F 1-score = 2 \times \frac{{r e c a l l}_{i} \times {p r e c i s i o n}_{i}}{{r e c a l l}_{i} + {p r e c i s i o n}_{i}}

(11)

m I o U = \frac{1}{k + 1} \sum_{i = 0}^{k} \frac{p_{i i}}{\sum_{j = 0}^{k} p_{i j} + \sum_{j = 0}^{k} p_{i j} - p_{i i}}

(12)

The obtained crown widths in the north–south and east–west directions were compared with field data. We adopted a linear regression for qualitative assessment, and the R-squared, root-mean-squared error (RMSE), and relative root-mean-square error (rRMSE) measures for quantitative assessment, wherein the rRMSE is the ratio of the RMSE to the observed mean values [37].

4. Results

4.1. Leaf Detection

The experiment was performed on the Pytorch deep learning framework, running on Windows 10. All experiments were performed on a PC with an Intel i7-8550U CPU, 16 GB of RAM, and a NIVIDA GTX 1070 GPU. As hyperparameters, a batch size of 16, weight decay rate of 0.0001, input size of 2048, learning rate of 0.001, and the Adam optimizer were selected to balance performance with overall training time.
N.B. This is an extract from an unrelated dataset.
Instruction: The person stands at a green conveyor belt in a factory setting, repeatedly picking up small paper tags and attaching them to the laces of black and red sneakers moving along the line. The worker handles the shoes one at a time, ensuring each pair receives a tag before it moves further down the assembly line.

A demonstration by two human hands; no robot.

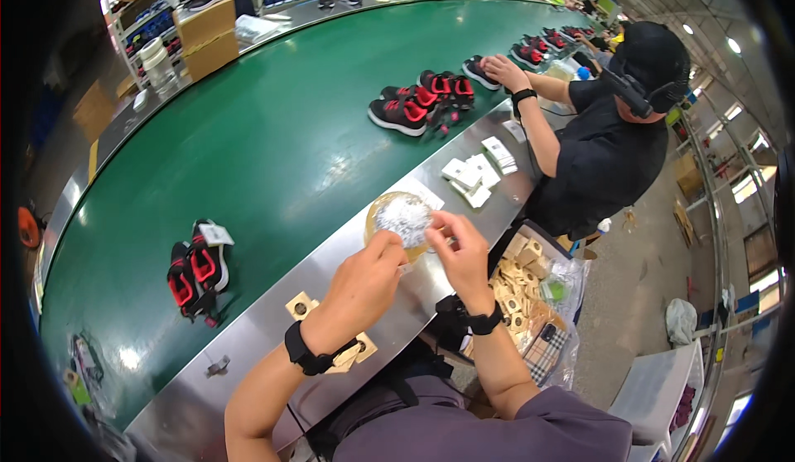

During training iterations, the loss curve (shown in Figure 7) converged rapidly in 81 epochs, indicating that the model was globally optimized [38]. As a standard evaluation measure of semantic segmentation, the mIoU represents the average ratio between the intersections and unions of all class points. This value was used to evaluate model performance on the test set at the end of each epoch. Initially, the fluctuation range of the mIoU was significant, as shown in Figure 7. Following loss of convergence as a consequence of multi-period training, the mIoU tended to fluctuate within 80%. When training the standard PointNet++ model, the loss and mIoU curves exhibited similar fluctuation characteristics. During the training process, the network may encounter complex samples—such as voxels with multiple trees, missing data owing to leaf occlusion, and ambiguous leaf and branch shapes—that tend to weaken the learning efficiency and lead to drastic fluctuations in the regression loss.
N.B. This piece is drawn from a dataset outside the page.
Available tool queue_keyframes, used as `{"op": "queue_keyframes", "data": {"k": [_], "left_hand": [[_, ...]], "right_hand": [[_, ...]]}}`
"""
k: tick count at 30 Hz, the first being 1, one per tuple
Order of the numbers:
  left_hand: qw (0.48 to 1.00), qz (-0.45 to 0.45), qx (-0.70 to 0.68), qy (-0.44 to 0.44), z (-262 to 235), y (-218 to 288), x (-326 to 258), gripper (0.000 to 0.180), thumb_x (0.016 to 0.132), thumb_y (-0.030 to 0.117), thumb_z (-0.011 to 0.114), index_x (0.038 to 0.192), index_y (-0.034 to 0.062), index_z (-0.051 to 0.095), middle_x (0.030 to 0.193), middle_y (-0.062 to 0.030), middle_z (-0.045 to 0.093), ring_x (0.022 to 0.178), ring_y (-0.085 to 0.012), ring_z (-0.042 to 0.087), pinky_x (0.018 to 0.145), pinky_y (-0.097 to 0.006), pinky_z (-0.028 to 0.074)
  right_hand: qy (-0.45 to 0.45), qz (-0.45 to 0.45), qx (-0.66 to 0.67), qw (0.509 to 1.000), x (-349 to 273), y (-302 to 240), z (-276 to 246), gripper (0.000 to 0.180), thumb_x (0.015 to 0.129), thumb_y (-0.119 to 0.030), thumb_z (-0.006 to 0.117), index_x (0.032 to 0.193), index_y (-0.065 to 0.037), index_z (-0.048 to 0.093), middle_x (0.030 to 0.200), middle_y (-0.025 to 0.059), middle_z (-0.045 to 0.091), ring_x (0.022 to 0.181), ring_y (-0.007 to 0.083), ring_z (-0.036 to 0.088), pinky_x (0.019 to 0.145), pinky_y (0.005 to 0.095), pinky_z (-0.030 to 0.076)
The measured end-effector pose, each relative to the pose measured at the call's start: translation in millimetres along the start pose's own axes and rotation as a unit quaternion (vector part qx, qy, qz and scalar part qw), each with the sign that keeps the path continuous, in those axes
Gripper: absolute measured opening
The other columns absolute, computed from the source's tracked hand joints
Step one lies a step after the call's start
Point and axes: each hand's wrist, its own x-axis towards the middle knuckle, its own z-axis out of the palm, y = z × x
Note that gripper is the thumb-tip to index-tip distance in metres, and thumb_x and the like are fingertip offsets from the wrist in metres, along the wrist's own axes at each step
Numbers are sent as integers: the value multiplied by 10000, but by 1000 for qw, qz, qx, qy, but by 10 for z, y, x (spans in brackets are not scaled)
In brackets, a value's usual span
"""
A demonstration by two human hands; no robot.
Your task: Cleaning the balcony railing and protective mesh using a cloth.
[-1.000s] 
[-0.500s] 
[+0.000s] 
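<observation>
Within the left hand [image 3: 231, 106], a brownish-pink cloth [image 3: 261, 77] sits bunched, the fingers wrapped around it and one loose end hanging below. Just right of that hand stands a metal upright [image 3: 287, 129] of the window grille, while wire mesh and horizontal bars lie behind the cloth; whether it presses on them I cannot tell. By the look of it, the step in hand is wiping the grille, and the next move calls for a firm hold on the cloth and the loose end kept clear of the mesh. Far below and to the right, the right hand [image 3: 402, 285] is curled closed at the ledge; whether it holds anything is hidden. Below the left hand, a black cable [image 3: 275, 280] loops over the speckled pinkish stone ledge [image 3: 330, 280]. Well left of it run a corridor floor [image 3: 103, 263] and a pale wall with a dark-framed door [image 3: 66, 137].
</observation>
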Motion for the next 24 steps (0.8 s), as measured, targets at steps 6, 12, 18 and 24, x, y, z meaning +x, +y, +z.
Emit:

We fed the test set into a trained network for trunk recognition and displayed the results at two different granularities according to different scales [39]: at the instance level (when the number of positive points belonging to the same tree was more significant than 75% of the ground truth), and at the point level. Results at the instance level represent the availability of trunks identified by the network in subsequent ITC segmentation tasks, whereas those at the point level represent network performance. Figure 8 illustrates the performance of the trained network in classifying randomly sampled tree trunks from the four plots, with corresponding quantitative results listed in Table 3. For the instance-level classification of the trunk, high accuracy was achieved in all four plots, with mean recall, precision, and F1-scores of 94.6%, 96.2%, and 95.4%, respectively. As shown in Figure 8a, the model can also identify smaller tree trunks that appear due to recent reseeding. Between the four plots, few differences were observed in accuracy at the instance level; however, such differences were more pronounced at the point level, where errors were concentrated in the branches. This indicates that some areas of leaves were misattributed to the trunk, or continuous branches were truncated. The mean recall, precision, and F1-scores obtained for point-level classification were 80.6%, 78.0%, and 79.2%, respectively. The high recall rates for each of the four plots indicate that recognition performance for the trunk points was relatively good [40]. However, the uneven precision also indicates that recognition varied between the tree variants: the accuracy of trunk point recognition in Plot 3, which exhibits drooping leaf plexus, was lower than that in Plot 2, which possesses a more superficial understory morphology. Furthermore, the complex tree structure in Plot 4, which can be attributed to a hurricane strike, was associated with the lowest recall among the four plots.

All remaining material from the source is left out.